Ricky se acercó hacia donde había estado la puerta principal a través de los hierbajos de lo que tiempo atrás había sido su jardín. Entró y recorrió despacio las ruinas de la casa. Incluso pasado un año, le pareció oler la gasolina y la madera quemada, pero enseguida comprendió que su imaginación estaba jugándole una mala pasada. Se oyó retumbar un trueno a lo lejos, pero no prestó atención y se movió lo mejor que pudo por los espacios dejando que su memoria añadiera paredes, muebles, obras de arte y alfombras. Y, cuando todos estos recuerdos habían reconstruido su hogar a su alrededor, dejó que su memoria dibujara en él momentos con su mujer, mucho antes de que enfermara y de que el cáncer le arrebatara las fuerzas, la vitalidad y, por último, la vida.
A Ricky le resultó agradable y estremecedor a la vez deambular por los escombros.

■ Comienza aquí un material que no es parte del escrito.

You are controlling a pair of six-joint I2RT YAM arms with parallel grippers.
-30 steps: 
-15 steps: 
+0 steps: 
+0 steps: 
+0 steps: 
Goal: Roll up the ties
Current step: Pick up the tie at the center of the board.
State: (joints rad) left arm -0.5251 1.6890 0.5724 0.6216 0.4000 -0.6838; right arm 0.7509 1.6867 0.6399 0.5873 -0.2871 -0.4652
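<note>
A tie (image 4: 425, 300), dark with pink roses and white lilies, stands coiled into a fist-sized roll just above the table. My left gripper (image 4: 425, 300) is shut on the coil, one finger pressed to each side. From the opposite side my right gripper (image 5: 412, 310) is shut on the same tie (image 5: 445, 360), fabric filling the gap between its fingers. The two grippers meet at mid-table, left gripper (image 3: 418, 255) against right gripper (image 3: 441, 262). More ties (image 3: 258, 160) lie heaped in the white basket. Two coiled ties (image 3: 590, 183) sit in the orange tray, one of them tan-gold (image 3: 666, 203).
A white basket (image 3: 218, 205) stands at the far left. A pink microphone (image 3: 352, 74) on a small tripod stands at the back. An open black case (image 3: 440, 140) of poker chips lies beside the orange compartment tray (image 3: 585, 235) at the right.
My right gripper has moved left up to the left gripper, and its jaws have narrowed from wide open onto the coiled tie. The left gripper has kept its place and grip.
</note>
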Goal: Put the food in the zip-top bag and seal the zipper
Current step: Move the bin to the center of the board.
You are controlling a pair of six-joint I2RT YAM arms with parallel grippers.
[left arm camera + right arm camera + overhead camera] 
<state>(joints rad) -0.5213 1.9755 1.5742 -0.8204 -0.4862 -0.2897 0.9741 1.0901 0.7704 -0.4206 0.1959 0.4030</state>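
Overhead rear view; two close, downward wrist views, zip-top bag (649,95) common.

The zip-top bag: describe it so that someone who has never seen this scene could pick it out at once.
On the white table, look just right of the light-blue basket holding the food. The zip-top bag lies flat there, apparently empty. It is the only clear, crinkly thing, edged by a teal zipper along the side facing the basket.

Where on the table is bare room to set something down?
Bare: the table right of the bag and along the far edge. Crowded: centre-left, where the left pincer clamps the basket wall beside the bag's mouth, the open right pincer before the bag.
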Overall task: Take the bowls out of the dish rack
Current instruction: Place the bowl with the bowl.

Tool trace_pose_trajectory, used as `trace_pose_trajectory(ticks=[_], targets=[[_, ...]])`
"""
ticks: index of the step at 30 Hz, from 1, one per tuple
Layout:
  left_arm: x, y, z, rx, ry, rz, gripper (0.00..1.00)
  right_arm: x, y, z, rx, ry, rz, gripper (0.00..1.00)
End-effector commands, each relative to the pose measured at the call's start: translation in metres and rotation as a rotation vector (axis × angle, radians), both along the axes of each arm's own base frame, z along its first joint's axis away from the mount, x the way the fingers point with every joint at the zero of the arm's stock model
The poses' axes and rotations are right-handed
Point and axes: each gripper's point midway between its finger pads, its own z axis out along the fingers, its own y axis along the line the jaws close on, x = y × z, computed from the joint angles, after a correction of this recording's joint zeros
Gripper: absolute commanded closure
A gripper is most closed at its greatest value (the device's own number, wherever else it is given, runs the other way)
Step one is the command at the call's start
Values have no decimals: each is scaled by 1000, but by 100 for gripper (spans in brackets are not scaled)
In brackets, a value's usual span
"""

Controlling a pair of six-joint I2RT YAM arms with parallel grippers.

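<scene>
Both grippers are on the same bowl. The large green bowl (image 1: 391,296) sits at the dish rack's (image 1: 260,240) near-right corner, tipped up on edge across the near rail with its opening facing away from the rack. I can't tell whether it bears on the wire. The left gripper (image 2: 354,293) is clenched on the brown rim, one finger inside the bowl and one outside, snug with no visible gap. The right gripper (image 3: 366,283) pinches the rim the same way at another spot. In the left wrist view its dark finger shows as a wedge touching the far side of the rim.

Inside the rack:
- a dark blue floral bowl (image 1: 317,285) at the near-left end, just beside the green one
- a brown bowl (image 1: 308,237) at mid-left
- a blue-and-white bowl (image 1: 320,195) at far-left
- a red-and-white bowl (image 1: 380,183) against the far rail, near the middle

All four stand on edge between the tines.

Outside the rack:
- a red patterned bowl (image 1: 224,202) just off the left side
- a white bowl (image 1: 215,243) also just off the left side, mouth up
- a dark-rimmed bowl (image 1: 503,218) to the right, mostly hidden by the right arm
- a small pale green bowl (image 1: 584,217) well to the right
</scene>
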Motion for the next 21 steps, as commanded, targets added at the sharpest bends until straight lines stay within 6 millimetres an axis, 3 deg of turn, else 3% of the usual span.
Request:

Era, de modo extraño, tanto un regreso como una partida, y se sentía un poco como si fuera a emprender algo que lo llevaría a un lugar muy distinto y que, por fin, podría despedirse de todo lo que el doctor Frederick Starks había sido y prepararse para recibir a la persona que surgiera de la noche que se cerraba deprisa a su alrededor.
El sitio que esperaba encontrar lo estaba aguardando justo a un lado de la chimenea central del salón. Un bloque de techo y unas cuantas vigas gruesas de madera habían caído al lado formando una especie de cobertizo decrépito, casi una cueva. Ricky se puso el capote, se encasquetó el sombrero con la mosquitera y sacó la linterna y la pistola de la mochila. Después retrocedió hacia la oscuridad de los escombros, se escondió y esperó a que llegaran la noche, la tormenta que se acercaba y un asesino.